Sprinkle Sugar Cookie
- ¾ cup (170 grams) unsalted butter, softened
- ½ cup (110 grams) firmly packed light brown sugar
- ½ cup (100 grams) granulated sugar
- 1 large egg (50 grams)
- 1 tablespoon (13 grams) vanilla extract
- 1 cup (127 grams) bread flour
- 1 cup (125 grams) all-purpose flour
- 2 teaspoons (10 grams) baking powder
- ½ teaspoon (1.5 grams) kosher salt
- ¼ teaspoon (1.25 grams) baking soda
- ¼ teaspoon ground nutmeg
- ⅓ cup (59 grams) plus 1 tablespoon (10 grams) rainbow sprinkles*, divided
- Buttercream (recipe follows)
- Garnish: sprinkles
- Preheat oven to 350°F (180°C). Butter and flour a 9-inch springform pan; line bottom of pan with parchment paper.
- In the bowl of a stand mixer fitted with the paddle attachment, beat butter and sugars at medium speed until fluffy, 2 to 3 minutes, stopping to scrape sides of bowl. Add egg, beating well. Beat in vanilla.
- In a medium bowl, whisk together flours, baking powder, salt, baking soda, and nutmeg. With mixer on low speed, gradually add flour mixture to butter mixture, beating until combined. Using a rubber spatula, gently fold in ⅓ cup (59 grams) sprinkles. Spread batter into prepared pan, smoothing top with an offset spatula. Sprinkle with remaining 1 tablespoon (10 grams) sprinkles.

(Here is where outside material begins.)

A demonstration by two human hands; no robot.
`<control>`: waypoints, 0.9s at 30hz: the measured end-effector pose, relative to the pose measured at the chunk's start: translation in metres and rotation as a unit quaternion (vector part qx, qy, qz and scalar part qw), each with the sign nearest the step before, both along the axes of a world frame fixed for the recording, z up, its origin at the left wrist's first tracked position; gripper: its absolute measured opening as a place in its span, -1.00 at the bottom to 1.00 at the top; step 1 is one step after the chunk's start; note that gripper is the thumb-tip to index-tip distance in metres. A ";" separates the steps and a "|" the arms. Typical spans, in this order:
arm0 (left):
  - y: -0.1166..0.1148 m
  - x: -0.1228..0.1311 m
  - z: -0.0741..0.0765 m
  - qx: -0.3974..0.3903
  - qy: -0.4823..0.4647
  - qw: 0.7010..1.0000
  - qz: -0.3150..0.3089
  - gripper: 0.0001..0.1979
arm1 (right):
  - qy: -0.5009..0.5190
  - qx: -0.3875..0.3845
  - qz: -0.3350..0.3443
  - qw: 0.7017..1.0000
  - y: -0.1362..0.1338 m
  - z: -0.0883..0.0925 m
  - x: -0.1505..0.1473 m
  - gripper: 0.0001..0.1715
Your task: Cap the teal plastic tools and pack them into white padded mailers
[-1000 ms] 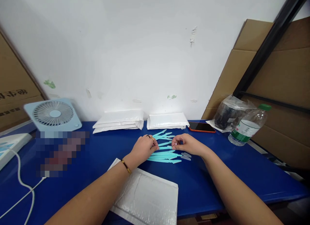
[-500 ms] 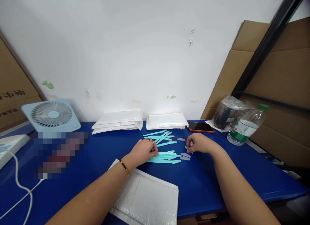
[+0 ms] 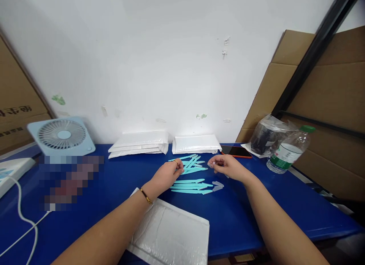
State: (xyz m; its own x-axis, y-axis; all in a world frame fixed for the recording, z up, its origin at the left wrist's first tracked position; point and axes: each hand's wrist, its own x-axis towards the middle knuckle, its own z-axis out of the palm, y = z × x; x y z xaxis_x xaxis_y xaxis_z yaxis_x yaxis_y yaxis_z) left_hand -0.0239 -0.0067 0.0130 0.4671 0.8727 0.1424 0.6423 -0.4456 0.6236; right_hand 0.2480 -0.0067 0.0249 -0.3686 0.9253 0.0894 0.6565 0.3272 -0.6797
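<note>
Several turquoise eyebrow razors (image 3: 188, 186) lie side by side on the blue table, and a second, crossed pile of razors (image 3: 191, 163) lies behind them. My left hand (image 3: 165, 177) is closed at the handle end of a razor in the crossed pile, its fingertips partly hiding the handle. To the right of the piles, my right hand (image 3: 228, 167) pinches a small clear blade cover (image 3: 210, 165) close to the razors' tips. More clear blade covers (image 3: 218, 186) rest by the tips of the front row.
A white padded mailer (image 3: 173, 230) lies in front, partly under my left forearm. Behind are stacks of mailers (image 3: 139, 143), a phone (image 3: 236, 151), a bagged dark object (image 3: 264, 137) and a water bottle (image 3: 288, 153). A blue fan (image 3: 62, 135) stands left, near a white cable (image 3: 19, 208).
My left hand has moved from the front row of razors back to the crossed pile. My right hand has shifted left and slightly back, towards the razors' tips.
</note>
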 end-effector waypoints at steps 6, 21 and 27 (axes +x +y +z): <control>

- Bake until center is set and a wooden pick inserted in center comes out clean, 25 to 27 minutes. Let cool in pan for 10 minutes. Remove sides of pan, and let cool completely on base.
- Place half of Buttercream in a pastry bag fitted with a French star #4B tip. Place remaining Buttercream in a pastry bag fitted with a round #12 tip. Alternate piping stars and rounds around edge of cookie. Top with sprinkles, if desired.
*We used Betty Crocker Rainbow Sprinkles.
PRO TIP: Gently folding in the sprinkles is important to minimize breakage and bleeding during baking.